Je raccroche, ivre d'une colère que je n'avais pas vu venir ! Emile est là, à côté de moi. Je ne l'avais pas vu non plus. Il rigole doucement, le mec !

  • Ben, tu vois. Avec ma gonzesse, on en est à peu près là ! Au niveau décibel, je veux dire, hein !
  • Lui, c'est pas ma gonzesse ! Il m'énerve ce mec, toujours à venir picorer un peu de ma haine pour alimenter ses commentaires de merde !
  • Et tu sais qu'ils ont en projet de nous imposer le port d'un masque en permanence ? pouffe-t-il, sûr de ma réaction.
  • Quoi ? m'étranglé-je. Un masque ? Jamais ! Ah non, pas les masques !
  • Bas les masques ? rigole-t-il encore plus fort.

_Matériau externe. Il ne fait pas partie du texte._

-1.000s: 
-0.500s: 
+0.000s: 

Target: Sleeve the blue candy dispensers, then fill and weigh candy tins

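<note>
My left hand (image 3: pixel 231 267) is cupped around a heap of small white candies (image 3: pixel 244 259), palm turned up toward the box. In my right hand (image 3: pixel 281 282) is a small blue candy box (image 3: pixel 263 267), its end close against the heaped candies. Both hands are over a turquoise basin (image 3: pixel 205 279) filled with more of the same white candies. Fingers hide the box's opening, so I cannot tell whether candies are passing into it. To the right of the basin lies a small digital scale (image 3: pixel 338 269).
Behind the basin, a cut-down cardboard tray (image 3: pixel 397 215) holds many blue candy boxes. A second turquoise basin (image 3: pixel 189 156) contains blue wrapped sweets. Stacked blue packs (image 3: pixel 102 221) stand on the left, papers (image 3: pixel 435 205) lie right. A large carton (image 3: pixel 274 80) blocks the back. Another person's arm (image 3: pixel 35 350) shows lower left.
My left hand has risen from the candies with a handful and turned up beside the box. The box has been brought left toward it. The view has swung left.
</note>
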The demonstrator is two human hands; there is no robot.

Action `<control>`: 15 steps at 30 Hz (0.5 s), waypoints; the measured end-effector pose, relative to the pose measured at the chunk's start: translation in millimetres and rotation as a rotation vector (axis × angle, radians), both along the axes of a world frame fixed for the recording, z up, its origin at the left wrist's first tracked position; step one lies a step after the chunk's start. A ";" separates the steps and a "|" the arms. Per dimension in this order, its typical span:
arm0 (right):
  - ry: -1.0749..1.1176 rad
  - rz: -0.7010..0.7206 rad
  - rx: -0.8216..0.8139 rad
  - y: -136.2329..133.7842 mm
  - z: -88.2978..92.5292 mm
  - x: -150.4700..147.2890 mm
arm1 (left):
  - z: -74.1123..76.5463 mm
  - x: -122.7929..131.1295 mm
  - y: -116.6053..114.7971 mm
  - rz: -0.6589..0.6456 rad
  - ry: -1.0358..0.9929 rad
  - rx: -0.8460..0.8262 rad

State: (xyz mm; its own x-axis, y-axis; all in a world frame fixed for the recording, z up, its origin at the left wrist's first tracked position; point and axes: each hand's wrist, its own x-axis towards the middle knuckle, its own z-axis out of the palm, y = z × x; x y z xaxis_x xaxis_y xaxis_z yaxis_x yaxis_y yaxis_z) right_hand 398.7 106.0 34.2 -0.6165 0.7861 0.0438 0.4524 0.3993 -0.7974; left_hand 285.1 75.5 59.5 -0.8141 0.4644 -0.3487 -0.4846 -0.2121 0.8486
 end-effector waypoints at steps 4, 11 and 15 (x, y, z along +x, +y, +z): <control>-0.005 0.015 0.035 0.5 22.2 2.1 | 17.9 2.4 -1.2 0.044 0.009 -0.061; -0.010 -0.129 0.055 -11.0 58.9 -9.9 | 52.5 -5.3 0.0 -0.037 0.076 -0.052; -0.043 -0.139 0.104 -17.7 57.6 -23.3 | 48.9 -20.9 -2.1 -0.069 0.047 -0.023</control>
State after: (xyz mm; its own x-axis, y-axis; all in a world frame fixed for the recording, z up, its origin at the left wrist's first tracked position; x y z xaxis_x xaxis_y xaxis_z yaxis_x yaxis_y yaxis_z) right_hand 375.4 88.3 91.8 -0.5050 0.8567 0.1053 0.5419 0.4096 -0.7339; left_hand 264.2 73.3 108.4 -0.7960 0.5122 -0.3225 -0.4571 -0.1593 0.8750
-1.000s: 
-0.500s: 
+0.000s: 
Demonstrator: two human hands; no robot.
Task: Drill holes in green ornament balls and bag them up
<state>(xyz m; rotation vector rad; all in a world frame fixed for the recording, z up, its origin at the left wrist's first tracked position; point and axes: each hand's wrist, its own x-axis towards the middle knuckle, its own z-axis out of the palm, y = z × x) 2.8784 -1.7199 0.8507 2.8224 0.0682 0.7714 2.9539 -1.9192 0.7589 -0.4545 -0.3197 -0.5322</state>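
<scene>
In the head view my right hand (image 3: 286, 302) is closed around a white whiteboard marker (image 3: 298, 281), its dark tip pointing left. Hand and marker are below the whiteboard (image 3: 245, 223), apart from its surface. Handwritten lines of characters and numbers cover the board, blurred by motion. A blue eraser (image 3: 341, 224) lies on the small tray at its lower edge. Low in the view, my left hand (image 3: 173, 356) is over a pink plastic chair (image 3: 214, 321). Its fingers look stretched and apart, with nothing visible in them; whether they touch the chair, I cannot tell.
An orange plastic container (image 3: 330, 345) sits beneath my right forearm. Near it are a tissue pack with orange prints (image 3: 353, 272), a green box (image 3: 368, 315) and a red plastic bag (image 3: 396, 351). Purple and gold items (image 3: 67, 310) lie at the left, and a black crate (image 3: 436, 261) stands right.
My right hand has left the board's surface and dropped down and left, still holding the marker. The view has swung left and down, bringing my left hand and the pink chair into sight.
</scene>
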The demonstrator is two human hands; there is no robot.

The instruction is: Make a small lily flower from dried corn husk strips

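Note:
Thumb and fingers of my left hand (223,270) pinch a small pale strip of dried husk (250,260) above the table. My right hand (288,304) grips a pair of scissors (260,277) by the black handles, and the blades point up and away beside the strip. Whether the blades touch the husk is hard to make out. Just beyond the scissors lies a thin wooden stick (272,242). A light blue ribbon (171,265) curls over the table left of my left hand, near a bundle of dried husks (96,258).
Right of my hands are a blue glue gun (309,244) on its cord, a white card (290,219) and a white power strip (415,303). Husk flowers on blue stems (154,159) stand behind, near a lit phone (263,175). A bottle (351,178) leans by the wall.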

Mais c'est pour ton bien !
  • Non, c'est pour assurer les ventes des potes à Macron qui vont se faire des couilles en or sur notre dos ! C'est insupportable à la fin !
  • Si tu en portes pas, ils te colleront des amendes, menace Emile.
  • Je payerai pas !
  • Tu iras au placard si tu récidives !
  • Eh ben, j'irais en taule !
  • Mais pourquoi, à la fin ? Un masque, c'est pas un boulet accroché à ta cheville !
  • Je ne suis pas un jouet ! Depuis trois semaines, ces fils de pute nous chantent que seuls les toubibs méritent de porter un masque, qu'ils sont inutiles pour les autres, et maintenant qu'ils en ont commandé des milliards, il va falloir que j'écoule les stocks à mes frais ? Et puis quoi, encore ?
  • Et ta santé ?
  • Elle va bien, et elle t'emmerde, peau de bite !
  • Tu as pensé à ta famille ?
  • J'arrête pas ! Et s'ils continuent à nous prendre pour des cons, faudra bien descendre un jour dans les rues pour foutre le feu une bonne fois ! Et s'il le faut pour protéger mes mômes, alors je serai parmi les premiers à brûler l'Elysée !
  • Tu dis n'importe quoi ! fait Emile.

- Ouais...c'est vrai.

Un petit temps mort. Je me calme doucement.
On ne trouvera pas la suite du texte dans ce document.